TASK DESCRIPTION: Only the lines from the top of the data through the one with "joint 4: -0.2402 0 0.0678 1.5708" are to be written out, each exactly as it stands.

[Data items]
-- Opening Marker --

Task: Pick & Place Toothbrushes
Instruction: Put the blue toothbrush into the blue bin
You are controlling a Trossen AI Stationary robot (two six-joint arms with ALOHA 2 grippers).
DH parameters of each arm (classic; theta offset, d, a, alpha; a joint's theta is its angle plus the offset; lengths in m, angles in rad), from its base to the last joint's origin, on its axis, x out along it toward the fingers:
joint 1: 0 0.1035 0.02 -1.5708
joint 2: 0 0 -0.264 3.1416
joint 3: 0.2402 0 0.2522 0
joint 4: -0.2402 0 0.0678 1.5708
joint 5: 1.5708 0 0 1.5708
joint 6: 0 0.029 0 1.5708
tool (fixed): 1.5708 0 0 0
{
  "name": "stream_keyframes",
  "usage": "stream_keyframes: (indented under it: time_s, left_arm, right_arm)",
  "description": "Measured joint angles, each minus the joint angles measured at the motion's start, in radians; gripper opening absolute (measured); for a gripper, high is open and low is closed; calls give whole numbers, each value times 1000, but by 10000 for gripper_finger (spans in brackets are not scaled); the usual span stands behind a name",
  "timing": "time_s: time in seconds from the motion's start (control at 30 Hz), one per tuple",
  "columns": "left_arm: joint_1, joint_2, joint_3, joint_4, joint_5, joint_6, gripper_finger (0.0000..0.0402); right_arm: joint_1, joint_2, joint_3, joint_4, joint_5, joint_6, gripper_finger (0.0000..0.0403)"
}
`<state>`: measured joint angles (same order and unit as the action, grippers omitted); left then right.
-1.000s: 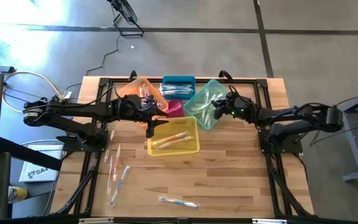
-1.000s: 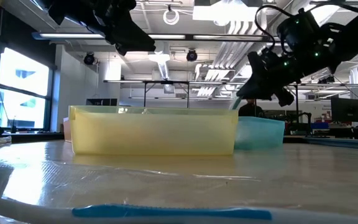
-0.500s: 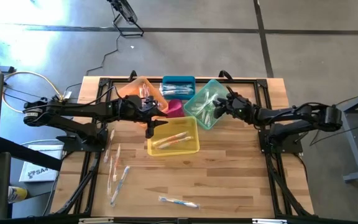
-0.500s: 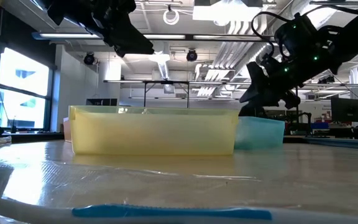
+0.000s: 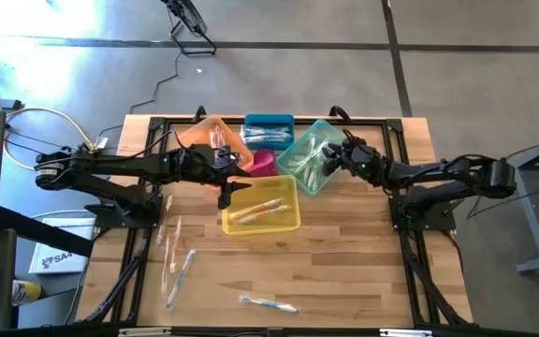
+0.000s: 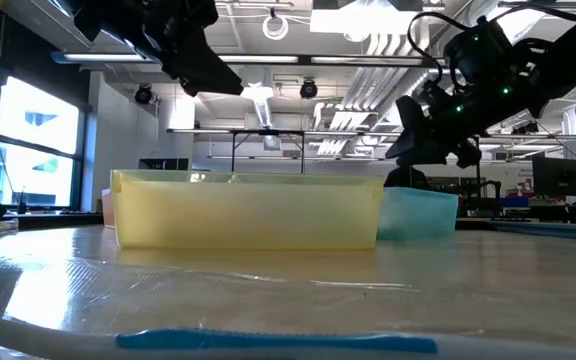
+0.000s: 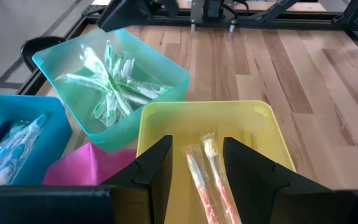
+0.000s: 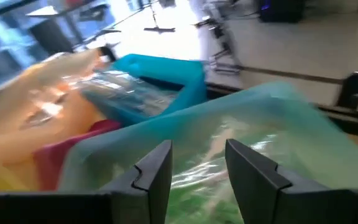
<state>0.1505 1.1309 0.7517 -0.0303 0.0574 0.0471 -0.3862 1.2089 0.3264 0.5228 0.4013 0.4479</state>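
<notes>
Wrapped toothbrushes lie loose on the table at the left [image 5: 173, 253] and near the front edge [image 5: 269, 303]. Two orange ones [image 7: 205, 177] lie in the yellow bin [image 5: 288, 223], and several green ones [image 7: 110, 87] lie in the green bin [image 5: 318, 183]. My left gripper [image 5: 225, 194] hangs open and empty above the yellow bin's left end, and the two orange toothbrushes show between its fingers in the left wrist view [image 7: 197, 168]. My right gripper [image 5: 333, 159] hangs open and empty above the green bin's right side, also in the right wrist view [image 8: 197, 171].
A blue bin [image 5: 269, 129] with toothbrushes, an orange bin [image 5: 211, 136] and a pink bin [image 5: 264, 164] stand close together behind the yellow one. Black frame rails [image 5: 138, 262] run along the table's left and right sides. Bare wood lies at the front right [image 5: 363, 271].
My right gripper has dipped toward the green bin and then risen slightly, staying open above the bin's right side. The bins and the toothbrushes on the table have kept their places.
</notes>
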Motion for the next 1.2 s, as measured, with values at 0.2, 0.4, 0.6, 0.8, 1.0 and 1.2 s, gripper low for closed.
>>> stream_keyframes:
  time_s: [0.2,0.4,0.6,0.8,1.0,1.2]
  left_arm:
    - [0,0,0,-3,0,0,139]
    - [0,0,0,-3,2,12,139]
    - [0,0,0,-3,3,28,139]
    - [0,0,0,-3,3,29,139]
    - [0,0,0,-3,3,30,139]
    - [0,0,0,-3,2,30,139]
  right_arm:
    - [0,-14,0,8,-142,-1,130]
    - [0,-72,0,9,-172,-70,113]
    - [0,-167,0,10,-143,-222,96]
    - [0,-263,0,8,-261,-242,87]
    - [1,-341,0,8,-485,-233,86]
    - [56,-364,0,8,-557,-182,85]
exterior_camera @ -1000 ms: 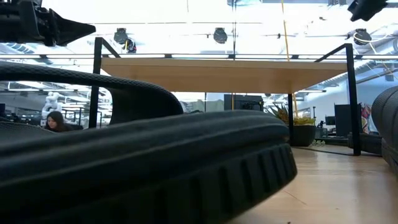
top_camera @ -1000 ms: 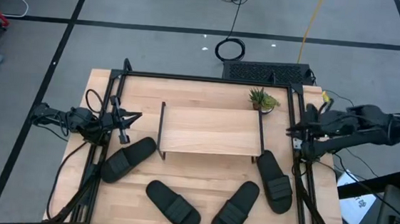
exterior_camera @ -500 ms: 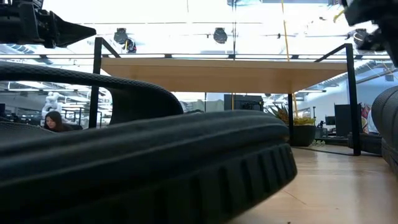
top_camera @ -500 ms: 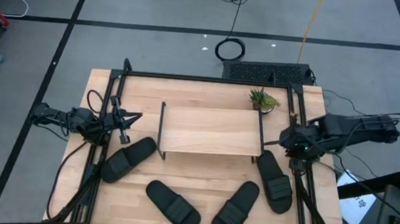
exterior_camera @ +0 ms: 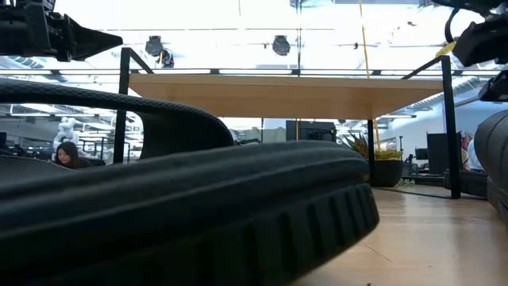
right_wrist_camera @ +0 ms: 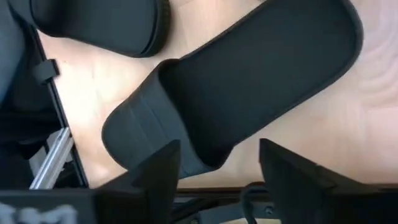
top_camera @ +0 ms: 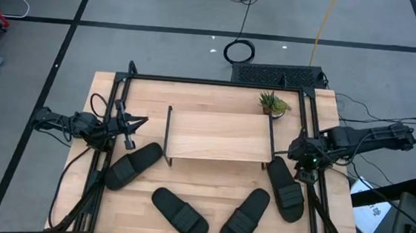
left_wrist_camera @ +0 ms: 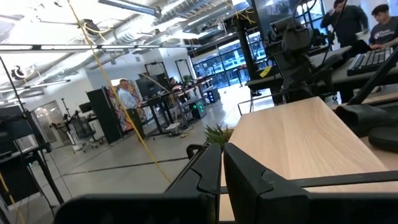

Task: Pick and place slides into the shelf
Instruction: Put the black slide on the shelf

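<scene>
Slides lie on the counter [top_camera: 211,172] in front of the shelf [top_camera: 217,136], none on it yet. The right pincer [right_wrist_camera: 217,165] hovers spread wide over the rightmost slide [top_camera: 286,187], fingers either side of its heel end. Best to drop straight down, straddle the sole edge, then clench firmly before lifting clear of the shelf leg. The left pincer [top_camera: 126,130] waits clenched and empty at the counter's left edge.
</scene>
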Motion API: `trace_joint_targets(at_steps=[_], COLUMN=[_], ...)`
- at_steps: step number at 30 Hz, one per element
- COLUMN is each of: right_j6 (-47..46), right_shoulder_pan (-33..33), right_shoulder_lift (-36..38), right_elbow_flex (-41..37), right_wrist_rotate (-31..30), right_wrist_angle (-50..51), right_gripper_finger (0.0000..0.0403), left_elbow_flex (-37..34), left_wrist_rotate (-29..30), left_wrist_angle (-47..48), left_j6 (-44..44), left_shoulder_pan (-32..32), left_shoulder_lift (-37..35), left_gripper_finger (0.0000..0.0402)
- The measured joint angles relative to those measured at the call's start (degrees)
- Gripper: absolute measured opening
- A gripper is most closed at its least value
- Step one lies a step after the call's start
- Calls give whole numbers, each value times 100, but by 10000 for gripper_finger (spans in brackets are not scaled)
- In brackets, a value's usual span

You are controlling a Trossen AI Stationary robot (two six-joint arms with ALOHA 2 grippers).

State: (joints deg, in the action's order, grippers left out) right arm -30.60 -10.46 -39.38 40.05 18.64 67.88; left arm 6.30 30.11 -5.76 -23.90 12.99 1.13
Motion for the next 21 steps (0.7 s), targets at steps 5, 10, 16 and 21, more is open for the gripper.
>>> trace_joint_targets(at_steps=[5,10,16,21], right_j6=[212,210,-1,-191], right_shoulder_pan=[0,-10,-120,-330], right_shoulder_lift=[-16,-87,-324,-343], right_elbow_flex=[0,0,-68,-588], right_wrist_rotate=[105,117,244,463], right_wrist_angle=[-162,-522,-687,-1295], right_gripper_finger=[256,258,258,258], left_elbow_flex=[1,1,1,0], left_wrist_rotate=[1,0,0,0], left_wrist_angle=[4,19,124,314], left_j6=[24,38,151,206], left_shoulder_pan=[1,0,0,0], left_shoulder_lift=[0,0,0,0], left_gripper_finger=[26,26,26,26])
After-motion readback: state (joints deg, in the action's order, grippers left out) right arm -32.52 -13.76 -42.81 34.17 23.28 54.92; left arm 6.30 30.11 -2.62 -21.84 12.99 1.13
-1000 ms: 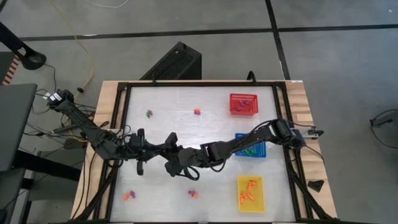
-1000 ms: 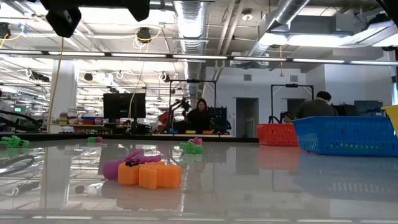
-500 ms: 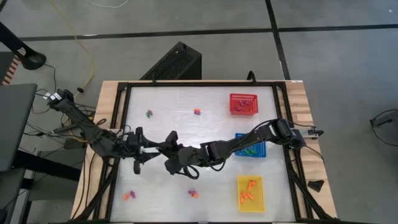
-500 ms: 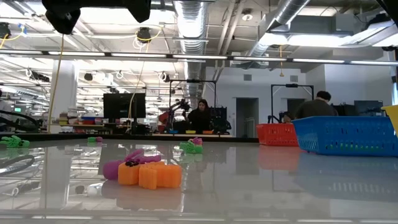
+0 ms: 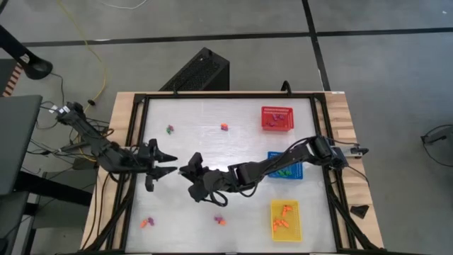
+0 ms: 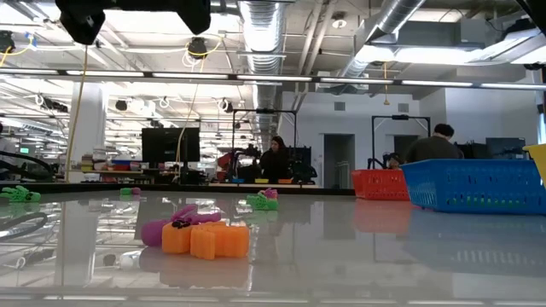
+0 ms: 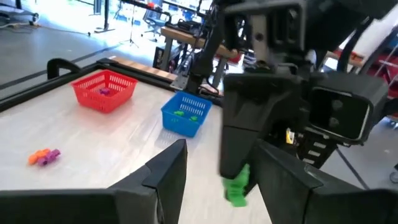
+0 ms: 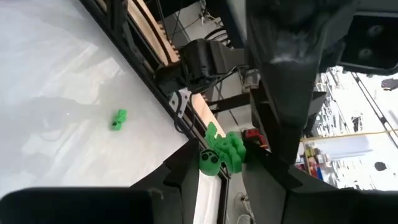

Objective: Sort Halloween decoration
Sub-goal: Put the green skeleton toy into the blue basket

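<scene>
My right gripper (image 5: 190, 174) hovers over the table's left middle, shut on a small green Halloween decoration (image 8: 221, 152), which also shows in the left wrist view (image 7: 236, 188). My left gripper (image 5: 172, 163) stands open just left of it, its fingers (image 7: 169, 177) spread and touching nothing. Other trinkets lie flat on the table: a green one (image 8: 118, 119), a green-purple one (image 5: 170, 129), an orange-purple one (image 5: 224, 127), and two near the front (image 5: 147, 222) (image 5: 220, 220). My right gripper pinches the green decoration between its two fingers (image 8: 186, 171), at their free ends (image 7: 235, 177). The fingers reach roughly level from the table's right side. The trinket is lifted clear of the table.
A red basket (image 5: 277, 117), a blue basket (image 5: 287, 167) and a yellow basket (image 5: 285, 219) stand along the right side, each with trinkets inside. A black frame (image 5: 138, 142) borders the table. People sit in the room beyond (image 6: 275, 160).
My left gripper has opened and drawn back toward the table's left edge, away from my right gripper, which has kept its place.
</scene>
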Available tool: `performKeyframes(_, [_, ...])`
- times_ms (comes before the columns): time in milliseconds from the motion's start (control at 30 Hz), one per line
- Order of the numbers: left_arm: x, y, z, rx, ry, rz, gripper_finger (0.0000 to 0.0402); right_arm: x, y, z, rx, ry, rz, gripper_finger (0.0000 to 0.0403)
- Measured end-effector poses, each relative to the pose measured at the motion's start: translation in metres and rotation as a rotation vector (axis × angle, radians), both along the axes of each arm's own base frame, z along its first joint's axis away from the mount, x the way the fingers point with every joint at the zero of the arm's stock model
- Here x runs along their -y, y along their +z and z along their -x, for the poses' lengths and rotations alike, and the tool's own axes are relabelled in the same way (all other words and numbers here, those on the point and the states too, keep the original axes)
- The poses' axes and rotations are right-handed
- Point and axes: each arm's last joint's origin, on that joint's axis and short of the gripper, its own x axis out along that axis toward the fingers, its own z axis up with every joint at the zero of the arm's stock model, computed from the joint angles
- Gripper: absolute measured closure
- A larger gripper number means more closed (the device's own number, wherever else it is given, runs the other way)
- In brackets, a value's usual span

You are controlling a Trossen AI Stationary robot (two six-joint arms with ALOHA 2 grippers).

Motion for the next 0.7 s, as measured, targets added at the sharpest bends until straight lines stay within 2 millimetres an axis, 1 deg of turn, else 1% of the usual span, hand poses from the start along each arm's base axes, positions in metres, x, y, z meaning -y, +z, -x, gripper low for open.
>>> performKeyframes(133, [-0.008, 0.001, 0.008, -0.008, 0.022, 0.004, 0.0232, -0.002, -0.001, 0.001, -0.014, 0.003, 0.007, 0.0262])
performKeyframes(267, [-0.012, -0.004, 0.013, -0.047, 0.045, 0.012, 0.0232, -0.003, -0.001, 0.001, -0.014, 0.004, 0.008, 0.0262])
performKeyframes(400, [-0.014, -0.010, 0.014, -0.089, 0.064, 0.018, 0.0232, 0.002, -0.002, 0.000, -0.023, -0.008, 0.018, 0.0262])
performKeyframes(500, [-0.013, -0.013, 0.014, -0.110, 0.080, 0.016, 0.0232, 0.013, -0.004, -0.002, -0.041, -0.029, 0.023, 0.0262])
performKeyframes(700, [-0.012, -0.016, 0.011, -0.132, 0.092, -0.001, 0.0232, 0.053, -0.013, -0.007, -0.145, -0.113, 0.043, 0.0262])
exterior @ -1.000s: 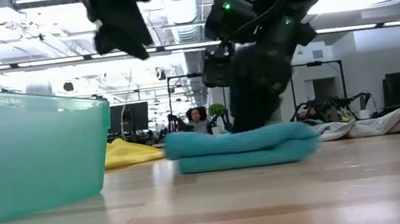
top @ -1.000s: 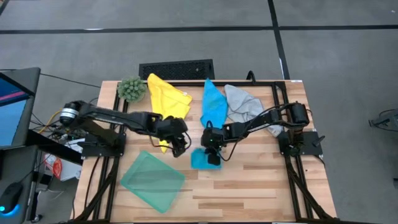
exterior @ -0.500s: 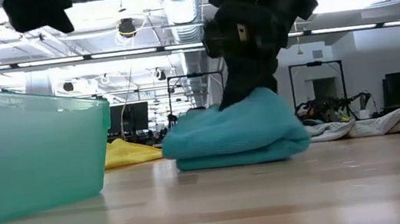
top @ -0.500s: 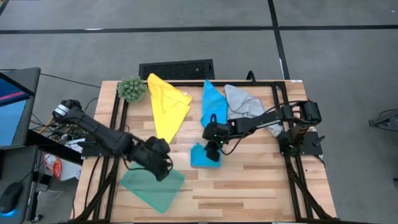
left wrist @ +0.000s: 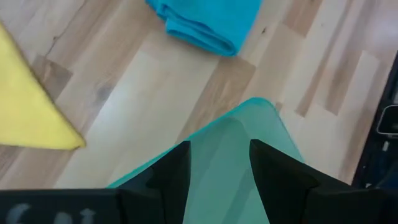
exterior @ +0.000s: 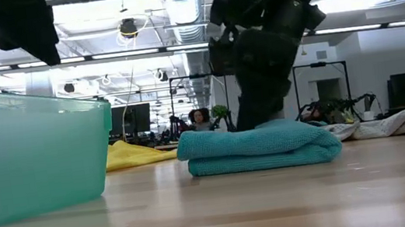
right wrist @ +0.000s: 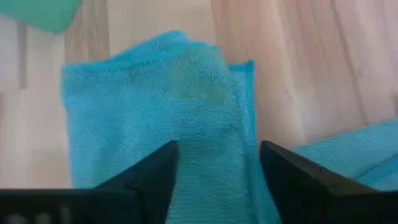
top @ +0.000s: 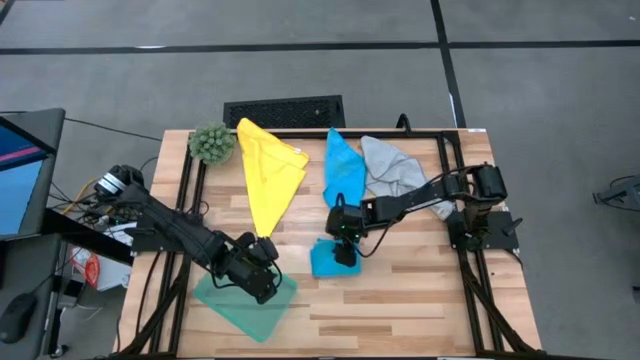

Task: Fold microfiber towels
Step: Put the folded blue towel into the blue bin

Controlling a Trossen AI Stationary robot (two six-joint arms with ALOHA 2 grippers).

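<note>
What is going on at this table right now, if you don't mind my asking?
The robot is folding microfiber towels. The right gripper stands open directly over a folded blue towel lying on the table. The left gripper hovers open and empty above a translucent green bin. A yellow towel, another blue towel and a grey towel lie unfolded at the back.

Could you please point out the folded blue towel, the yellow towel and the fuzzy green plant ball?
Folded bright blue microfiber towel (top: 330, 260), high view, its bare left part.
Yellow microfiber towel (top: 266, 180), high view, middle.
Fuzzy green plant ball (top: 211, 142), high view, centre.
</note>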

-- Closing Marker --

RESPONSE TO THE TASK:
Task: Pick & Place Toothbrushes
Instruction: Put the blue toothbrush into the blue bin
You are controlling a Trossen AI Stationary robot (two six-joint arms with ALOHA 2 grippers).
DH parameters of each arm (classic; theta offset, d, a, alpha; a joint's theta is its angle plus the offset; lengths in m, angles in rad), from its base to the last joint's origin, on its axis, x out along it toward the fingers:
joint 1: 0 0.1035 0.02 -1.5708
joint 2: 0 0 -0.264 3.1416
joint 3: 0.2402 0 0.2522 0
joint 4: -0.2402 0 0.0678 1.5708

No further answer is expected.